Vamosi: So if Mick isn’t so jazzed by the technical nuances of the ransomware itself. No, it’s the ecosystem that fascinates him. 

Baccio:  ransomware as a service is what we all kind of started off tracking right where Kanzi lock Bay doesn't matter who it is. There's a ransomware affiliate selling their services to you. And you can hire them to carry out a ransom they'll get a portion of it affiliates, blah, blah, blah, blah, blah. We kind of know how that background works. So the new cool thing depend on your level of omega this is on fire. It's I would call it cybercrime as a service where it's kind of not just ransomware anymore. I think the big problem that you run into is it starts off with the access brokers, where there are organizations out there where they just have access to credentials to organizations and leverage those for the attacks.

Vamosi: So imagine a large corporation. You have the executives in HQ, you have different business units, and those business units have employees, partners, contractors executing the deals. That’s what a criminal malware enterprise looks like today. And with any business, you have to learn how to diversify and grow your business. So offering just ransomware isn’t enough.
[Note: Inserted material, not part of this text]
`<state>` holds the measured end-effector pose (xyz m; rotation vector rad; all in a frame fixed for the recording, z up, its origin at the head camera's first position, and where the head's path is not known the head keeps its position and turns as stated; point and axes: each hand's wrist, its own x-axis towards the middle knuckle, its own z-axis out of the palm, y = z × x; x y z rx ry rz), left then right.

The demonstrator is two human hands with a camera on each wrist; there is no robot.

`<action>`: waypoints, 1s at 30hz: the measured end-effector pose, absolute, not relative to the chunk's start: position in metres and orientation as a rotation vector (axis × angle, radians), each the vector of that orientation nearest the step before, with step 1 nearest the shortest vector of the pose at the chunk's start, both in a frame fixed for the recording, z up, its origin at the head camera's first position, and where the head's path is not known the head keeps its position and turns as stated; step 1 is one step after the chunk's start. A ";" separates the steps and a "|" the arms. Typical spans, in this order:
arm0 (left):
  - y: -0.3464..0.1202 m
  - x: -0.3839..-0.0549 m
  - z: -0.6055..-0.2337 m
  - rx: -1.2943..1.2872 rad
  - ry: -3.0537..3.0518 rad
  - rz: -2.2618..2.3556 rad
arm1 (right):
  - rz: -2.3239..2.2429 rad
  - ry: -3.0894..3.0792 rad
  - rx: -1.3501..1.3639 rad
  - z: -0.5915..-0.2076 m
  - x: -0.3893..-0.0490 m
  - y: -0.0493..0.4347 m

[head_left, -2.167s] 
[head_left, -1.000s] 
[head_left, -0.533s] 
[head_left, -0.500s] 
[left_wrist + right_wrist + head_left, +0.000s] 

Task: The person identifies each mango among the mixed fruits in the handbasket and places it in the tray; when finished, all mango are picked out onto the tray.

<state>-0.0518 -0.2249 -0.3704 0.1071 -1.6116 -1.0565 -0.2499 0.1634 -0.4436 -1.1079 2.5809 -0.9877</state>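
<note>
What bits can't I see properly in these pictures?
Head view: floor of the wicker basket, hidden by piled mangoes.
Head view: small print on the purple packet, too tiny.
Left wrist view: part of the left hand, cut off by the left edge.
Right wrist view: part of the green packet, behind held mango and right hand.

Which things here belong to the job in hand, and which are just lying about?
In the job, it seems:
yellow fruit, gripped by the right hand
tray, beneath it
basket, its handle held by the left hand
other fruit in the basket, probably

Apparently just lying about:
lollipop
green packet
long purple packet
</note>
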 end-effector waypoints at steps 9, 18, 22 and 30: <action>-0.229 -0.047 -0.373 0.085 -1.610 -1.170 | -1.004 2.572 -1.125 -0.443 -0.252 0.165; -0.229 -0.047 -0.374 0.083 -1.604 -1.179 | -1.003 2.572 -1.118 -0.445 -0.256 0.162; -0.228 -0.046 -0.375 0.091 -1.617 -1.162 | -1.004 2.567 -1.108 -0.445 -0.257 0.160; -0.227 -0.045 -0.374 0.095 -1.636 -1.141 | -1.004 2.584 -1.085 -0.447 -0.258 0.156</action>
Baccio:  it's not just a ransomware attack, whether it be you know, data Expo, whether it be DDoS whether it just be site defacement, whether it just be extortion or intelligence collection. There are several different things that ransomware operators are offering now kind of expanding that portfolio. And I think as a net defender, it's really bad news for all of us. Just because the volume of attacks I think will increase and the sophistication and complexity is also increasing. I mentioned earlier the ransomware speeds we that the Chandy was the research that we did, where we had 10 Different families and just let them all run. 

Vamosi: Right. So Splunk SURGe team did a report on this recently. They used a scientific method, within a controlled environment, to measure the speed at which 100 samples of ransomware from 10 popular variants encrypted nearly 100,000 files, totaling nearly 53GB, across different Windows operating systems and hardware specifications. One of the tricks the ransomware teams are using doesn’t encrypt the entire file. It encrypts just the header and the first few bits. 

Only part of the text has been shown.